The most basic form of information for utility location used to map the subsurface.
• The Subsurface Utility Engineering (SUE) standard as defined by the American Society of Civil Engineering (ASCE).
A system that classifies the different types of subsurface utility data and their quality levels, according to the tool or method used to generate it:
• Quality level D (QL-D): Blueprints and verbal recollections.
• Quality level C (QL-C): Surveying of aboveground evidence indicating the existence and location of buried utilities (manholes, valve boxes, etc.).
• Quality level B (QL-B): Applying surface geophysical methods to determine the existence and horizontal position of all subsurface utilities within a project’s limits.
• Quality level A (QL-A): Providing the accurate location of buried utilities using actual exposure of the surface through hand digging or vacuum excavation.
As-built blueprints and the various tools used to achieve the SUE quality levels have a tradeoff between reliability and resources of time and money. Blueprints are often inaccurate, surface evidence can be missed by the human eye, and locating equipment such as GPR and vac-ex equipment are confined to very specific locations, making them unscalable. In other words, the more reliable the information, the more time consuming and expensive it is.

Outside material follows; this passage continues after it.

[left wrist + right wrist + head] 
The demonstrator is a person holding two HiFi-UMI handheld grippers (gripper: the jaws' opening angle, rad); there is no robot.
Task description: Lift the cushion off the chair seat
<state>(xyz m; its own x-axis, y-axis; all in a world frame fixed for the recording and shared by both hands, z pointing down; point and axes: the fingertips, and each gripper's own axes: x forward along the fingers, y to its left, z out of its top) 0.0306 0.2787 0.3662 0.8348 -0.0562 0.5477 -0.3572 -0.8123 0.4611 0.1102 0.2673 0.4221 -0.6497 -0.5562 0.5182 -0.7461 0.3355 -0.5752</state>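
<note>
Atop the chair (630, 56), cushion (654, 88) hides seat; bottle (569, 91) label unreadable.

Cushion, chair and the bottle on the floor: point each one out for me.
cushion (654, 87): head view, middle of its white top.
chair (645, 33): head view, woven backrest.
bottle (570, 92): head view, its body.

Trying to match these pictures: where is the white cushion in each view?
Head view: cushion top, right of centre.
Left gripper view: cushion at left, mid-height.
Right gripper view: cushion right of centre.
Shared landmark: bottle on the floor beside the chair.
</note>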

But it does not have to be that way.
About two years ago, a team of Israeli military veterans were working on a solution for a completely different problem–the clearing of minefields. The team, a combination of combat engineers and geophysical intelligence experts, developed a satellite imagery solution able to pinpoint the exact location of buried landmines without any “boots on the ground.” Although they took on a variety of humanitarian projects in various post-war regions, they quickly discovered a much larger problem which they were able to solve – the locating of buried utilities.

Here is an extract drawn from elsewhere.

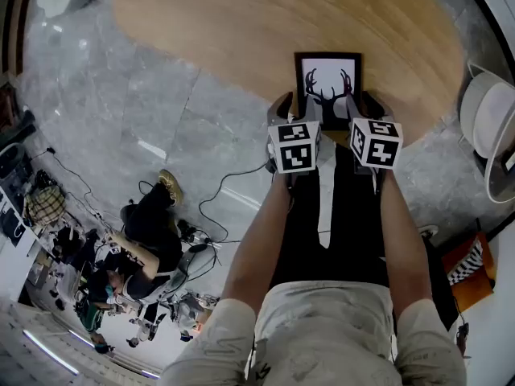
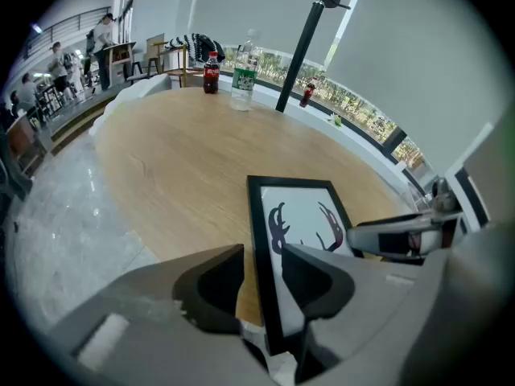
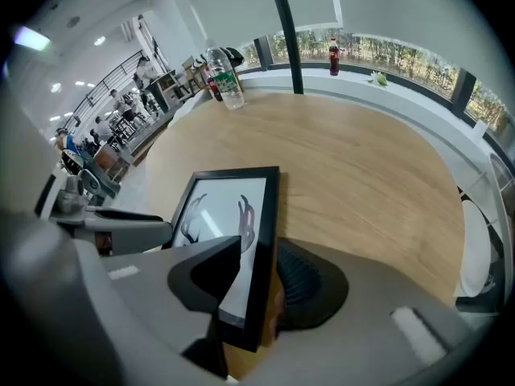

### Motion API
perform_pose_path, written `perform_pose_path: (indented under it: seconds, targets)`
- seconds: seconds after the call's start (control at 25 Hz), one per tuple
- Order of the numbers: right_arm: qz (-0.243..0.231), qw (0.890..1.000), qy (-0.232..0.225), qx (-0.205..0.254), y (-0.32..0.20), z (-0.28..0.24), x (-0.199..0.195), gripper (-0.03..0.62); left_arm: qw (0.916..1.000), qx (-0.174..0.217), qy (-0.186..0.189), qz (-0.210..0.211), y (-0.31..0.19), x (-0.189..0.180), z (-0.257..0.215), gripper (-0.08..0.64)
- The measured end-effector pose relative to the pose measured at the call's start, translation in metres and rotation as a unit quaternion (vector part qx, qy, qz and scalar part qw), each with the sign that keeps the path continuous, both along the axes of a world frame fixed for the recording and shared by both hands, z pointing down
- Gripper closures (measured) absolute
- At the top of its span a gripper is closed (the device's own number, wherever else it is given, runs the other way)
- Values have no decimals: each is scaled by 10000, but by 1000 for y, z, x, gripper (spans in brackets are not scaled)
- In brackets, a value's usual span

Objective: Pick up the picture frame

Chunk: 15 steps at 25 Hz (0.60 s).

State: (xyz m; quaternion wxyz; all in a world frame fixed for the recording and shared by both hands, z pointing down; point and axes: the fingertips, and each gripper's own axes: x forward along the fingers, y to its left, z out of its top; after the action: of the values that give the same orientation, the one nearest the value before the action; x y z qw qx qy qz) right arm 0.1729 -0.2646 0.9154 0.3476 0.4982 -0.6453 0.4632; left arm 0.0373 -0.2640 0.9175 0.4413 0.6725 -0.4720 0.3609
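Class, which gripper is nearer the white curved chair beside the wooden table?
Right. The right gripper straddles the black picture frame's chair-side edge; the left gripper is across the frame, farther from the white curved chair.

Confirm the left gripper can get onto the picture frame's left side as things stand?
Probably yes. The left gripper has its jaws apart, straddling the left rail of the picture frame without pressing it. Nothing else on the wooden table crowds that side.
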Motion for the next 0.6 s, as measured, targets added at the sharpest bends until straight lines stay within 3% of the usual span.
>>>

The company understood that their core technology, a combination of remote sensing (satellite imagery), artificial intelligence, and computer vision, could generate an accurate and up-to-date mapping simulation describing the subsurface terrain, providing a detailed map of the known and unknown utilities buried in the subsurface. This would make manual records redundant, field investigations automated, geophysical locating scalable, and minimize the need for utility exposing, thus helping project owners and utility stakeholders prevent unexpected costs, budget overruns, infrastructure damages and schedule delays.

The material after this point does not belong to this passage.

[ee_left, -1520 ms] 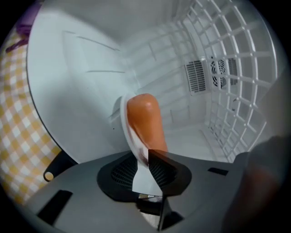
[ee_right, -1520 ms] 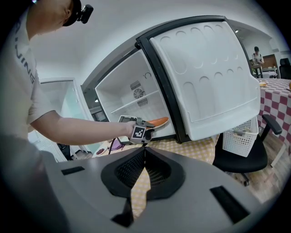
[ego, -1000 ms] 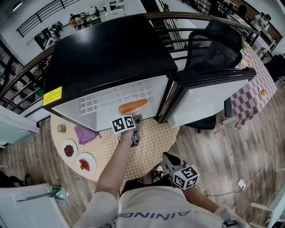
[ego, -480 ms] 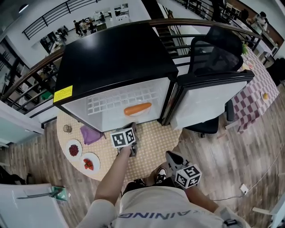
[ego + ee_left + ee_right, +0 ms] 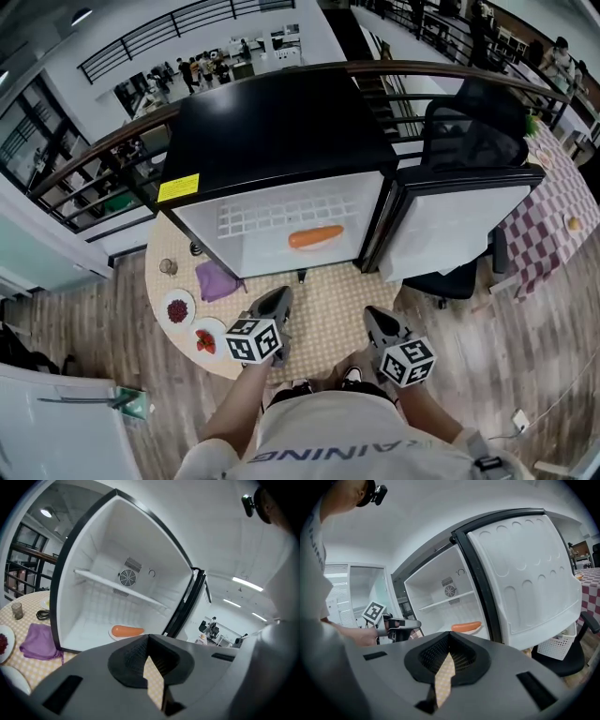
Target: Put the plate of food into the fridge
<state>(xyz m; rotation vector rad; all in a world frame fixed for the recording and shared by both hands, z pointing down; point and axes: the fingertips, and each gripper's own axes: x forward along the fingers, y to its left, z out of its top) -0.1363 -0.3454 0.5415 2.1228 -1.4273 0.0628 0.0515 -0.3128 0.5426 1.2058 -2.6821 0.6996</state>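
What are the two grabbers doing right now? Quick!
Left gripper: shut, holding nothing.
Right gripper: shut, holding nothing.

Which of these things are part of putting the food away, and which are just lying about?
Part of the job: plate of food, already inside; fridge; fridge door.
Lying about: purple cloth; dark red snack plate; bright red snack plate; small glass; office chair.

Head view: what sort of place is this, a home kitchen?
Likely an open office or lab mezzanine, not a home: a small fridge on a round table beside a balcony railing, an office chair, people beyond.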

In a broader sense, what is most unique is the ability to tackle the root causes of utility strikes. In 2018, in a paper purposed at calculating the real costs of such incidents, Dr. Lewis Makana, Research Fellow at University of Birmingham, concluded that to reduce these occurrences, the following three measures must be implemented:
Utility owners must accurately mark the location of their utilities. Excavators must notify state notification centers (One Call centers) regarding their digging activities. Excavators must respect the utility markings and the tolerance zone around them. Inability to implement these measures suggests a great risk of utility strikes. With respect to existing solutions, satellite imagery is the only subsurface utility locating solution which enables all three of these measures, offering a way to accurately map buried utilities in any location in the world with no “boots on the ground.” It serves as a collaboration tool between project owners, consultants, planners, contractors, and local authorities, allowing them all to speak in the same professional language on one single platform. It generates maximum situational awareness, by combining the real time location of at-work excavators together with the accurate locations of buried utilities.
The use of satellite imagery in the context of subsurface utility mapping opens a hatch into a world of locating and damage prevention solutions that did not exist before. More so, already developed solutions on this platform top all other currently used technologies in speed and cost of locating results. Bottom line, there is a monumental shift occurring in the subsurface utility sector, and stakeholders who adapt quickly could benefit greatly.